The OS: CentOS 7 64 bit
Memory installed: 32g
The bug: Jobberd crashes occasionally on my servers. If I run "jobber status" I get:
Couldn't connect to daemon: dial unix /var/jobber_daemon.sock: connect: connection refused
After running a "systemctl start jobber" (since its shown as dead) I get this:
Starting jobber (via systemctl): Job for jobber.service failed because the control process exited with error code. See "systemctl status jobber.service" and "journalctl -xe" for details.
Then obviously doing that command I get this:
● jobber.service - LSB: jobber
Loaded: loaded (/etc/rc.d/init.d/jobber)
Active: failed (Result: exit-code) since Tue 2016-10-11 01:19:47 EDT; 10s ago
Docs: man:systemd-sysv-generator(8)
Process: 12236 ExecStop=/etc/rc.d/init.d/jobber stop (code=exited, status=0/SUCCESS)
Process: 12233 ExecStart=/etc/rc.d/init.d/jobber start (code=exited, status=1/FAILURE)
Oct 11 01:19:47 localhost.localdomain systemd[1]: Starting LSB: jobber...
Oct 11 01:19:47 localhost.localdomain jobber[12233]: Starting jobberd: /bin/bash: fork: Cannot allocate memory
Oct 11 01:19:47 localhost.localdomain jobber[12233]: [FAILED]

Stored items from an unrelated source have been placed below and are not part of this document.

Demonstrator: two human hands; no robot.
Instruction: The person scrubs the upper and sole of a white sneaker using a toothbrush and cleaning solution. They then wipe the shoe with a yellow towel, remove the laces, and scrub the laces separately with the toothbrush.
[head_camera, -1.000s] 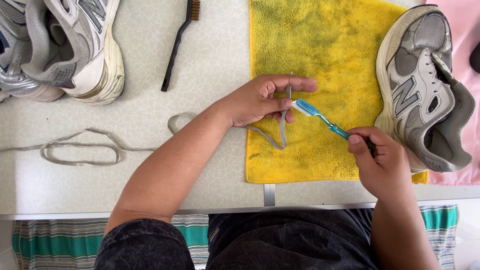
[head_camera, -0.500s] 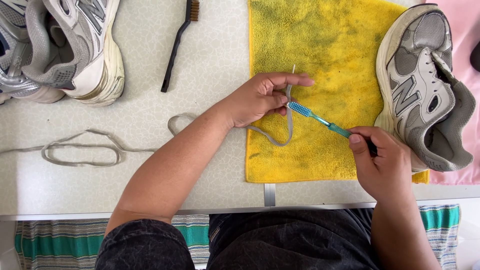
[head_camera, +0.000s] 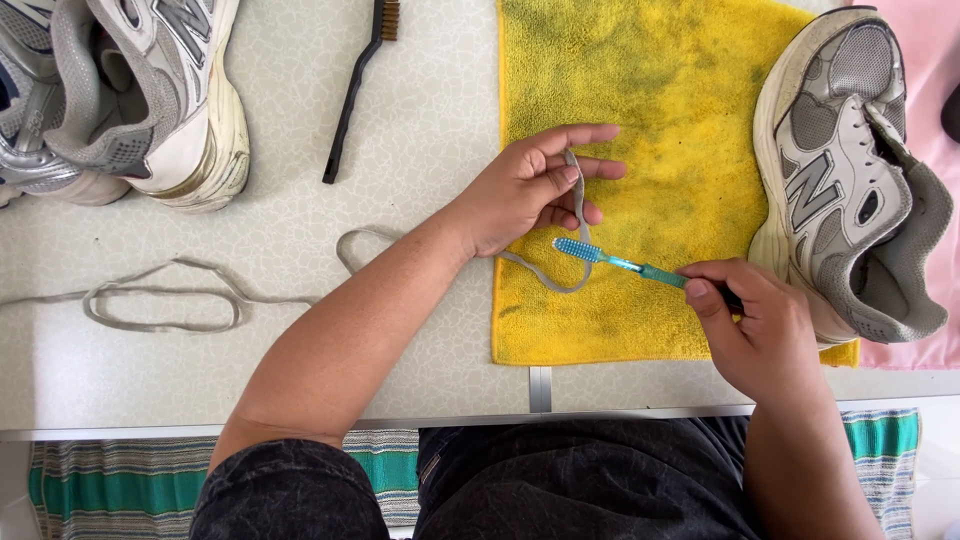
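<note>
My left hand (head_camera: 525, 190) pinches a grey shoelace (head_camera: 545, 275) over the stained yellow towel (head_camera: 650, 110); the lace runs up between my fingers and loops down below the hand. My right hand (head_camera: 760, 325) grips the handle of a blue toothbrush (head_camera: 615, 260), whose bristled head lies just under my left fingers, next to the lace. A grey and white sneaker (head_camera: 850, 170) without laces lies on its side on the towel's right edge, just above my right hand.
Two more grey sneakers (head_camera: 130, 90) stand at the far left. A black wire brush (head_camera: 355, 85) lies between them and the towel. A second grey lace (head_camera: 170, 300) trails across the table at left. A pink cloth (head_camera: 925, 70) lies under the right sneaker.
The toothbrush head has slid down and left along the lace, from beside my left fingertips to below them. My left hand has shifted slightly, fingers stretched further over the towel.
</note>
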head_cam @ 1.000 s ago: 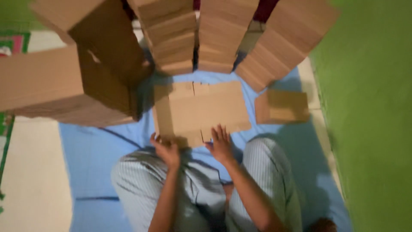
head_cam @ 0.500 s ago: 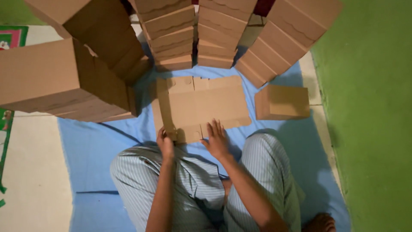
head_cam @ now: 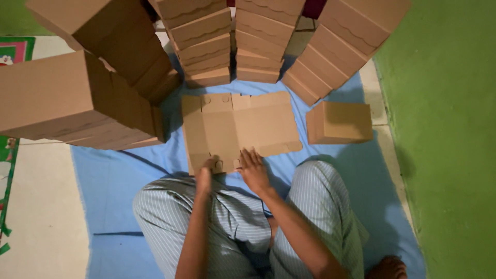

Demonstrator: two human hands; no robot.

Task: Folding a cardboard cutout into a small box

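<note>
A flat, unfolded brown cardboard box blank (head_cam: 243,126) lies on the blue cloth (head_cam: 119,175) in front of my crossed legs. My left hand (head_cam: 205,173) pinches the near flap of the blank at its lower left edge. Beside it, my right hand (head_cam: 253,168) rests with spread fingers on the same near edge. A small folded brown box (head_cam: 339,122) stands on the cloth just right of the blank.
Stacks of folded brown boxes ring the far side: tall leaning stacks at left (head_cam: 77,98), in the middle (head_cam: 206,44) and at right (head_cam: 336,46). A green wall (head_cam: 444,129) runs along the right. Pale floor tiles (head_cam: 41,217) lie left of the cloth.
Both hands have slid a little along the near edge of the blank. The left hand now closes on the flap. The camera view has shifted slightly.
</note>
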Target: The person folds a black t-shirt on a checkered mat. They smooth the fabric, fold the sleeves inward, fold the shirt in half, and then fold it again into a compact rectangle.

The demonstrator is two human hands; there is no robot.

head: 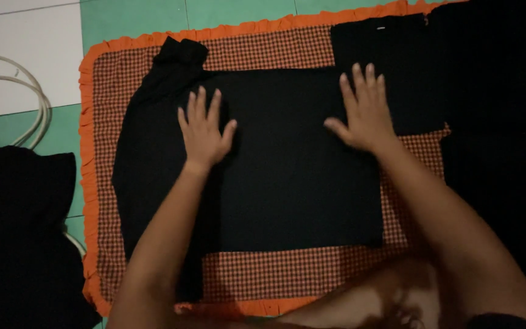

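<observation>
A black garment (287, 176) lies spread flat on a checked mat with an orange frilled edge (86, 152). My left hand (203, 131) rests palm down on the garment's left part, fingers spread. My right hand (365, 109) presses flat on its upper right part, fingers apart. A sleeve of the garment (178, 58) sticks out toward the mat's far left corner. Neither hand grips anything.
A folded black cloth (385, 42) lies at the mat's far right, and more dark fabric (500, 109) covers the right side. A black pile (19, 231) sits on the green and white tiled floor at left, beside a white cable (35, 97). My knee (366, 298) is at the bottom.
</observation>
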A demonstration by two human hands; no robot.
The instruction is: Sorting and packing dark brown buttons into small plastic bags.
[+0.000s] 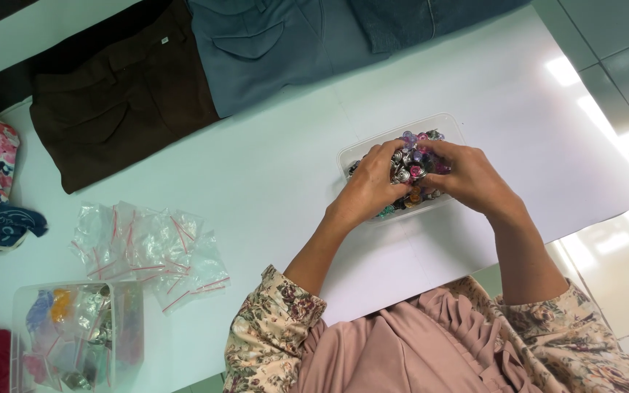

Oct 11 01:19:47 localhost.localdomain systemd[1]: jobber.service: control process exited, code=exited status=1
Oct 11 01:19:47 localhost.localdomain systemd[1]: Failed to start LSB: jobber.
Oct 11 01:19:47 localhost.localdomain systemd[1]: Unit jobber.service entered failed state.
Oct 11 01:19:47 localhost.localdomain systemd[1]: jobber.service failed.
There is no issue with memory as running free -g
returns:
total used free shared buff/cache available
Mem: 31 9 17 0 4 17
Swap: 7 0 7
Doing a stop, restart, stop and then start I get this:
● jobber.service - LSB: jobber
Loaded: loaded (/etc/rc.d/init.d/jobber)
Active: active (exited) since Tue 2016-10-11 01:21:14 EDT; 4s ago
Docs: man:systemd-sysv-generator(8)
Process: 12236 ExecStop=/etc/rc.d/init.d/jobber stop (code=exited, status=0/SUCCESS)
Process: 1850 ExecStart=/etc/rc.d/init.d/jobber start (code=exited, status=0/SUCCESS)
Oct 11 01:21:14 localhost.localdomain systemd[1]: Starting LSB: jobber...
Oct 11 01:21:14 localhost.localdomain systemd[1]: Started LSB: jobber.
Then doing jobber status
:
After doing some more stop and starts, I manage to get it to fail when doing jobber
:
runtime/cgo: pthread_create failed: Resource temporarily unavailable
SIGABRT: abort
PC=0x7f877dbe55f7 m=0
goroutine 0 [idle]:
goroutine 1 [running, locked to thread]:
runtime.systemstack_switch()
/usr/lib/golang/src/runtime/asm_amd64.s:216 fp=0xc82004fe90 sp=0xc82004fe88
runtime.newproc(0x0, 0x89d720)
/usr/lib/golang/src/runtime/proc1.go:2213 +0x62 fp=0xc82004fed8 sp=0xc82004fe90
runtime.init.4()
/usr/lib/golang/src/runtime/proc.go:141 +0x2b fp=0xc82004fef0 sp=0xc82004fed8
runtime.init()
/usr/lib/golang/src/runtime/zversion.go:9 +0x378 fp=0xc82004ff50 sp=0xc82004fef0
runtime.main()
/usr/lib/golang/src/runtime/proc.go:63 +0x103 fp=0xc82004ffa0 sp=0xc82004ff50
runtime.goexit()
/usr/lib/golang/src/runtime/asm_amd64.s:1696 +0x1 fp=0xc82004ffa8 sp=0xc82004ffa0
goroutine 17 [syscall, locked to thread]:
runtime.goexit()
/usr/lib/golang/src/runtime/asm_amd64.s:1696 +0x1
Reproducing: I cannot reliably reproduce the problem. Out of 10 servers it's on, they randomly crash.
Expected behavior: Not crashing
Extra info: I have a single jobber task running every 20 minutes ( 0 */20 * * * * ) which runs many commands. The output for those commands would not eat up any memory, maybe 2 megs at the most. Commands are mostly network related, and then running 2 PHP scripts.